By Antonia Maioni, Globe and Mail, December 28, 2011
Antonia Maioni is an associate professor of political science at McGill University.
Expect a government of grownups.
Reviewing the record on issues from climate change to gun control to Attawapiskat, many of us wonder what’s happening to our country.
And with the continued spectacle of ministerial blame avoidance on the one hand and sophomoric political high jinks on the other, we may also be wondering when Parliament will start behaving like the responsible institution we expect it to be.
Seek an opposition with a pulse: As a political scientist, I was intrigued to witness the election of Canada’s first social democratic opposition. As a Quebecker, I’m speechless at the weakness of the province’s voice in Ottawa.
Get more respect for the F-word: It’s incredible that, in an officially bilingual country, we now have open season on the French language. Bilingualism should be an opportunity that Canada offers to every Canadian; instead, it’s become the whipping child of anti-French sentiment across the land.

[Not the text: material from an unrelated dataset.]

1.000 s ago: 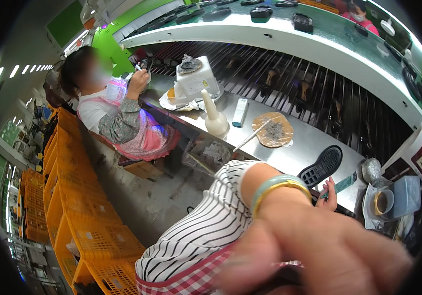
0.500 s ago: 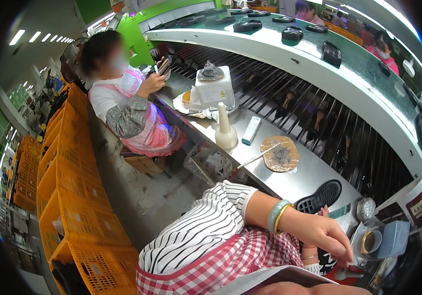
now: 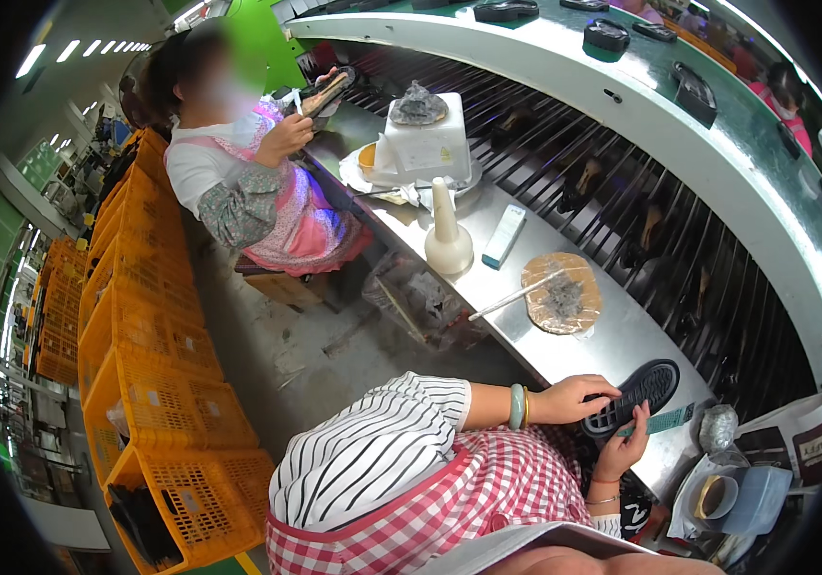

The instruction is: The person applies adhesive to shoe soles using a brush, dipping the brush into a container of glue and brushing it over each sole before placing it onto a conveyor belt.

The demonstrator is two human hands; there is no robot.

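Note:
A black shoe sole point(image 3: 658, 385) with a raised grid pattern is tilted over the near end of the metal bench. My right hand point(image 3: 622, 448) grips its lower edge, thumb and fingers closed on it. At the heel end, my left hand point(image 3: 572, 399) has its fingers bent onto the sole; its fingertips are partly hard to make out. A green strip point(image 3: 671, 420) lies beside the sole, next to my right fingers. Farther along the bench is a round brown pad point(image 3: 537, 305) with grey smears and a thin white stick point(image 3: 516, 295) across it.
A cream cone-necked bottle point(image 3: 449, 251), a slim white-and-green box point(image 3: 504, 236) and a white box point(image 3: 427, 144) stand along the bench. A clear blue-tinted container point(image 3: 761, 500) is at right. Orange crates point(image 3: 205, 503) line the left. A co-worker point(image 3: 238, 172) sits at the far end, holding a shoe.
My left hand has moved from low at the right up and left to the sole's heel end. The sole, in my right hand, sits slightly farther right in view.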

Get over 1812: Here’s the reality: that, in 2012, Canadians will face an economic situation that offers no measure of certainty for anyone, in an atmosphere of apprehension about the growing spectre of inequality – individual, generational, regional – and the costs associated with social programs that need revitalization.

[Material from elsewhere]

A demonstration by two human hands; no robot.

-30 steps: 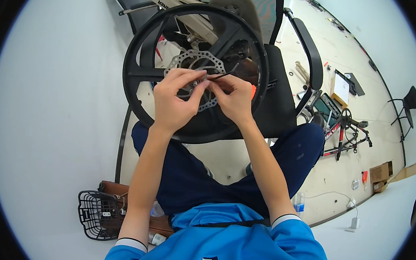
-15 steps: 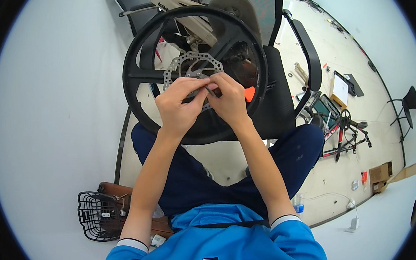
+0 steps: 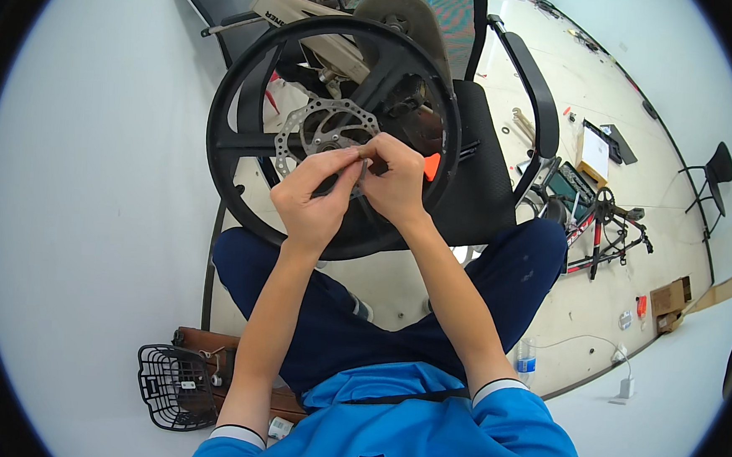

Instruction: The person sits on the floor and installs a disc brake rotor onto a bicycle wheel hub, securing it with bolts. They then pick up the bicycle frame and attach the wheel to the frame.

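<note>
In front of me a black spoked wheel (image 3: 217, 165) leans on a black office chair (image 3: 479, 164). A drilled metal brake disc (image 3: 285, 133) sits at its hub. My left hand (image 3: 311, 193) is closed, thumb and fingertips pinched together over the disc's lower right part. Right beside it my right hand (image 3: 396, 180) is closed too, with its fingertips meeting the left hand's. Whatever small piece they hold is hidden by the fingers. A bright orange piece (image 3: 430, 165) shows just right of my right hand, by the rim.
Behind the wheel rests a cream bicycle frame (image 3: 319, 37). A red and black bicycle frame (image 3: 598, 234), tools and a cardboard box (image 3: 670, 299) lie on the floor to the right. A black wire basket (image 3: 174, 384) is at lower left, a plastic bottle (image 3: 526, 362) at lower right.
The view has shifted slightly, so the wheel and chair appear a little further left and lower. Both hands stay pinched together at the disc; the small dark piece glimpsed between them earlier is now hidden.
</note>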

Here’s the fantasy: that 1812 should be celebrated with pageants and parades as a monumental turning point in our collective lives. What we need are real-time nation-building projects that look to the future, not to the past, for inspiration.
Let God save the Queen: I’m about the closest thing Quebec has to a monarchist. As a child, I listened to the Queen’s Christmas broadcasts and, as a girl, I was entranced by Princess Diana. I remain a lifelong British history buff. But, like religion, an appreciation of the monarchy is best left to the personal sphere.
Canadians don’t need more superficial reminders of Her Majesty through colonial spectacles of pomp and circumstance. What we really need is to understand the relevance of the Crown to Canada’s history, and to think about whether this is still necessary to our political system in 2012 and beyond.
Thanks to Professor Maioni for a modest, yet penetrating piece from Quebec on our nation's "state of the union."
French is not as respected by this government as it once was, and one obvious reason is that they have garnered a majority without Quebec. The new Canadian political landscape says that with Ontario and the West, a majority is possible, and Quebec no longer commands the attention she once did. Hence, her linguistic and cultural aspirations are diminished on the national stage.
Replacing English-French relations with monarchy, the War of 1812 and ministerial "blame avoidance" or simply ministerial responsibility, in what was once called "responsible government"....these are the Harper answers.
And these public relations projects are surrogate for what others, including Ms Maioni and this scribe would call "nation-building" projects.
The nation, now conceived by Harper, is merely a reflection of his motivation to control through successive majority governments. It is a servant of his an his party's political ambitions, not a surge of truly national or even potentially national events, projects and aspirations that would see us build on our strengths and our tradition and our historical and cultural "compromises".
Micromanaging of the most basic political messages, and projects, by the PMO is merely short-term, narcissistic, power-seeking and power driven politics, certainly not nation building. Abandoning social policy, by arguing that the federal government can and will, for example, create the criminal code while the provinces will "pay for the administration of justice," as Finance Minister Flaherty did yesterday on CBC's Power and Politics, will not only enrage Quebec but all other provincial treasurers faced with mounting costs for the new "omnibus crime bill".
Once again, that is not nation building; it is more of the "pandering to the base" to ensure future electoral success.
As for an effective opposition "with a pulse," Canadians will have to await the selection of two party leaders, one for the NDP and the other for the Liberals to really be able to judge their potential to oppose, and to wrest political power from this government.